Schweizer Architekt: „Kirchbau als Mittel gegen Konsum-Gesellschaft“
Vatican News: Herzlichen Glückwunsch für diesen Preis. Welche Bedeutung hat für Sie als Architekten dieser Preis?
Botta: Das bedeutet, dass die Architektur auch eine theologische Kraft in sich trägt. Die Architektur spricht vom Geist. Ich bin sehr gerührt, dass ich diesen Preis erhalten habe, denn damit wird die Architektur nicht nur auf eine technische Ebene reduziert. Die Architektur ist eine Sprache. Sie ist der Ausdruck ihrer Zeit, deshalb ist es auch richtig, dass die zeitgenössische Architektur auch die Probleme der Gegenwart mitberücksichtigt. Sie muss auch die großen Gegensätze der Kultur und Gesellschaft der Gegenwart ansprechen.
Vatican News: Welchen Stellenwert messen Sie dem Theologen und Kirchenmann Joseph Ratzinger zu? Was kann er der Architektur mitgeben?
Botta: Die Verbindung dieses Preises mit dem Namen ,Joseph Ratzinger´ finde ich persönlich sehr schön, denn meine kulturelle und künstlerische Bildung ist stark mit Namen wie Romano Guardini und Rudolf Schwarz verbunden. Sie haben eine zeitgenössische Sprache legitimiert innerhalb von religiösen Räumen. Die Kirchen von Rudolf Schwarz und von Romano Guardini sind Ausdrucksformen der Moderne, die heute noch sehr aktuell ist. Nach der künstlerischen Avantgarde wie Duchamps oder Picasso, die unseren ästhetischen und ethischen Sinn verändert haben, haben Guardini als Theologe und Schwarz als Architekten den Gotteshäusern eine Legitimation verliehen.
Vatican News: Welche Verbindung sehen Sie denn im heutigen Sinne für die Verbindung zwischen Ästhetik und dem Wort, also der Grundlage der Theologie?
Botta: Die Architektur spricht durch Räume und Räumlichkeit. Das bedeutet anders ausgedrückt, sie spricht durch Licht und durch die physische Bezugnahme. Die Architektur hat aber auch mit Erinnerung zu tun. Gerade Kirchen tragen in sich, wie beispielsweise auch die Räumlichkeiten wie die Sala Clementina, in der die Preisverleihung stattfand, das Zeugnis der westlichen-christlichen Tradition.

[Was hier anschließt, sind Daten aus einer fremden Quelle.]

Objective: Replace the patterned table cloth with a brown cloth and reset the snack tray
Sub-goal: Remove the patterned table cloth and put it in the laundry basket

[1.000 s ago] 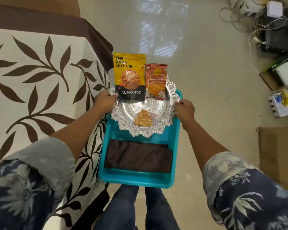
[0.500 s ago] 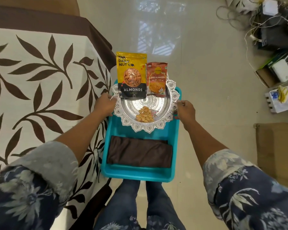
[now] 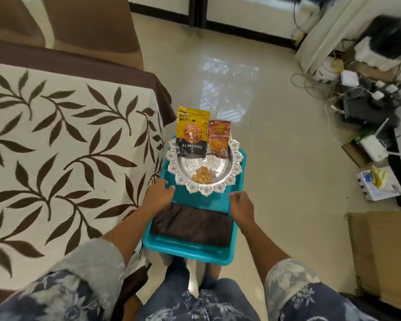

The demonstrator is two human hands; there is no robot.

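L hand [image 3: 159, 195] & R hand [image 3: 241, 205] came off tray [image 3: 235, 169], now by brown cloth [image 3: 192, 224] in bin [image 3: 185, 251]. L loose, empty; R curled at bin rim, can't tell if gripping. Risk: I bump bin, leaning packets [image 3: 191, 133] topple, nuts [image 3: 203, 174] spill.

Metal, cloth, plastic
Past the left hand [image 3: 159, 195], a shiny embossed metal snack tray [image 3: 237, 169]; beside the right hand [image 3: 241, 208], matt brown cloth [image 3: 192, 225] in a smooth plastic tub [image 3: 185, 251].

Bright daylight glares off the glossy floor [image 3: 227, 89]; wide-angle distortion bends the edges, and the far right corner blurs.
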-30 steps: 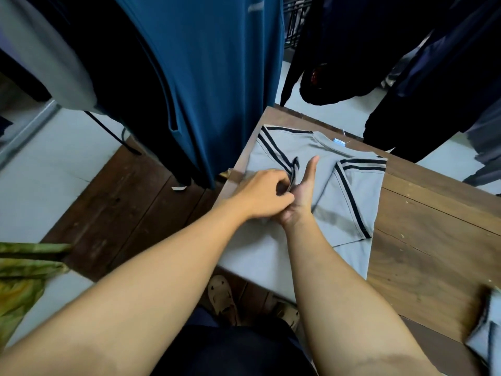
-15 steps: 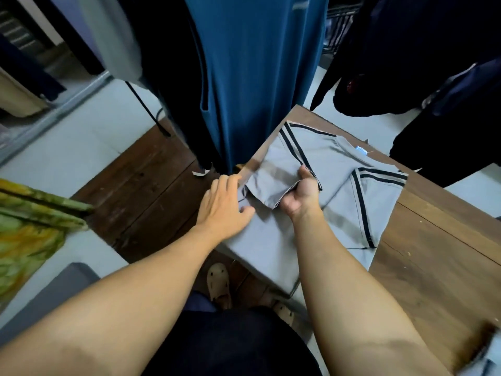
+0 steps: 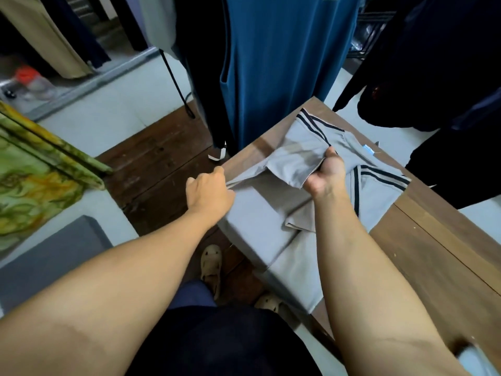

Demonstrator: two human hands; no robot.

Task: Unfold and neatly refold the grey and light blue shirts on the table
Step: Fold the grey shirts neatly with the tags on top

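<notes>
A grey shirt [image 3: 260, 213] with dark stripes on its sleeves lies partly folded at the left end of the wooden table [image 3: 433, 261], its lower part hanging over the near edge. My right hand [image 3: 326, 173] grips a raised fold of the shirt's left sleeve. Past the table's left edge, my left hand [image 3: 210, 192] pinches the stretched side edge of the same shirt. A corner of pale blue-grey cloth [image 3: 477, 359] shows at the bottom right, mostly out of frame.
Hanging garments crowd the far side: a teal one [image 3: 284, 63] right behind the table corner and dark ones [image 3: 433, 63] to the right. A green patterned cloth [image 3: 35, 180] lies at the left. My sandalled feet [image 3: 211, 270] stand below the table edge.
My left hand went from lying flat on the shirt to pinching its side edge and pulling it left. My right hand keeps the sleeve fold lifted. The camera swung right.
</notes>
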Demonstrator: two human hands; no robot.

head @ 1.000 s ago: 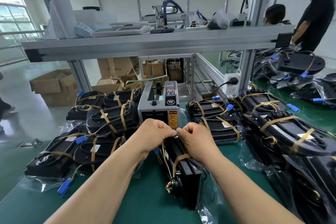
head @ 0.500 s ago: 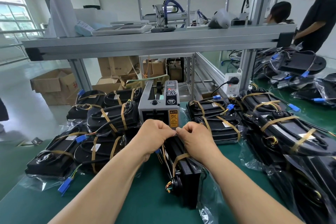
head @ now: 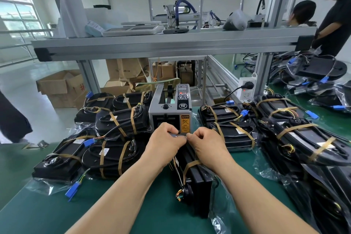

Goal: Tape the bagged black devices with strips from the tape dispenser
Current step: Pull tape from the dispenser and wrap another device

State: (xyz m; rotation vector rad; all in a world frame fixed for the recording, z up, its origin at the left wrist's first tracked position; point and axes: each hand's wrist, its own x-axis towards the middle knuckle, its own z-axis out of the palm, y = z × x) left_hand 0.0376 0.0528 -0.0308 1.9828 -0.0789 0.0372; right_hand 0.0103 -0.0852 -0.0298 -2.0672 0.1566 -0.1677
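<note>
A bagged black device [head: 197, 182] stands on edge on the green table [head: 148, 213] in front of me, with one tan tape strip round it. My left hand [head: 166, 141] and my right hand [head: 206, 143] meet over its far end, fingers curled and pinching the bag there, thumbs nearly touching. The grey tape dispenser [head: 170, 109] stands just behind my hands. What lies between my fingertips is too small to tell apart.
Taped bagged devices are piled at the left [head: 114, 125] and at the right [head: 296, 138]. A metal shelf frame [head: 171, 43] crosses overhead. A power strip [head: 246, 89] hangs on a post. Cardboard boxes [head: 60, 87] sit beyond the table. Two people stand at the far right.
Both hands stay together over the device's far end; they have barely shifted. The camera view has moved slightly.
</note>
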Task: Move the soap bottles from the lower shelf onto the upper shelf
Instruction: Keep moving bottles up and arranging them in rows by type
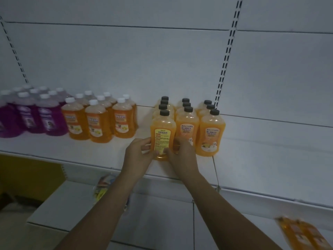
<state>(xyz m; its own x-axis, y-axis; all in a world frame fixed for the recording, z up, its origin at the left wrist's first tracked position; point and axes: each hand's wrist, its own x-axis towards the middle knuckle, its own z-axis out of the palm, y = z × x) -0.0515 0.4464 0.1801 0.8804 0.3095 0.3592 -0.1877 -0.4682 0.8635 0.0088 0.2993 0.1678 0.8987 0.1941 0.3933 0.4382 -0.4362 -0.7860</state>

Das ist eine zweitausendjährige Geschichte und ein Erbe, das man nicht verdrängen und vergessen kann. Es ist auch schwierig, sich der Anziehungskraft eines ,Ortes der Erinnerung´, wie es eben Kirchen auch sind, zu entziehen.

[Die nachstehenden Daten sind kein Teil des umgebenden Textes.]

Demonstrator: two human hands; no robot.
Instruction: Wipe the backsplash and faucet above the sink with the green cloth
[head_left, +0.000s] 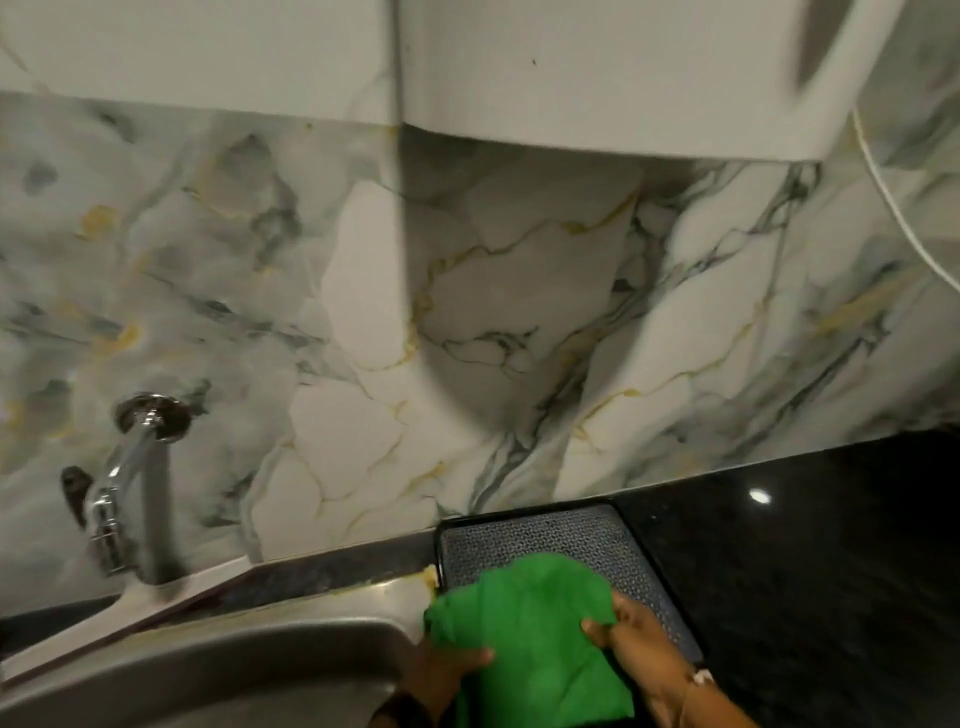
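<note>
1. Head view: both hands hold the green cloth (524, 639) low over the sink (218, 670) rim and the mat (550, 535) on the dark worktop (810, 571).
2. Left hand (441, 670) and right hand (639, 644) are closed on opposite edges.
3. Wiping seems not yet begun; the backsplash (467, 322) and faucet (135, 467) stand well apart from the cloth.
4. Next, the cloth likely needs lifting to the wall.

Green cloth (524, 639) bunched between left hand (441, 675) and right hand (639, 649), low beside sink (208, 670), under marble backsplash (467, 312).
</note>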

Deshalb glaube ich, es ist heute mehr denn je für einen Architekten wichtig, über den ,Ort der Erinnerung´ als jenes Gebiet nachzudenken, um die Gegensätze, Paradoxien und Ambiguitäten und auch die Verrücktheiten hervorzuheben. Die Kultur der Moderne hat zwar viele positive Früchte hervorgebracht, gerade wenn wir an die Errungenschaften der Wissenschaft wie Medizin und Biologie denken, doch bei der Organisation der Lebensräume gab es große Versäumnisse. Da wird obsoleten Modellen nachgeeifert, die sich zu stark baulichen Spekulationen zum Opfer fallen. Deshalb sind meiner Meinung nach die Kirchen, als Orte der Freiheit für Besinnung und Einkehr, ein Gegenmittel gegen die Konsum-Gesellschaft.

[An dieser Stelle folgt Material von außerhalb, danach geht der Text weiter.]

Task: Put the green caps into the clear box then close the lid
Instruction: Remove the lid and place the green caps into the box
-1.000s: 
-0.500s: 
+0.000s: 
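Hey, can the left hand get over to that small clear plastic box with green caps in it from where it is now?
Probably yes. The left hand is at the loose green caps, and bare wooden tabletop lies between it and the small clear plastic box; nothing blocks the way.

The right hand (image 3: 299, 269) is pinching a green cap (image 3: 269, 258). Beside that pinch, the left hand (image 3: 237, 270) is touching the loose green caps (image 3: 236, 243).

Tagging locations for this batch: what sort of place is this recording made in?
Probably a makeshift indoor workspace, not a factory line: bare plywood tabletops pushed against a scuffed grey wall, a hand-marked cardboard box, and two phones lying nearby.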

Das Gespräch führte Mario Galgano.
Der aus dem Südschweizer Kanton Tessin stammende Architekt Botta (75) wurde für die theologische Dimension seiner Ästhetik geehrt, wie der vatikanische Beauftragte für Kultur, Kardinal Gianfranco Ravasi hervorhob. Botta habe rund 20 Sakralbauten entworfen, darunter auch die Cymbalista-Synagoge in Tel Aviv und eine Moschee in China. In seiner Architektur erweise sich Religiosität als „Stachel im Fleisch“ einer säkularen Kultur, so der Kardinal.
Zu den bekanntesten Sakralbauten Bottas gehört die Kirche „Johannes der Täufer“ in Mogno im Tessin. Im Februar 2013 wurde Botta von Papst Benedikt XVI. in die Päpstliche Akademie der schönen Künste berufen. Nach Ravasis Worten kamen das Stiftungskomitee und Benedikt XVI. unabhängig voneinander auf die Idee, Botta für den Ratzinger-Preis zu nominieren.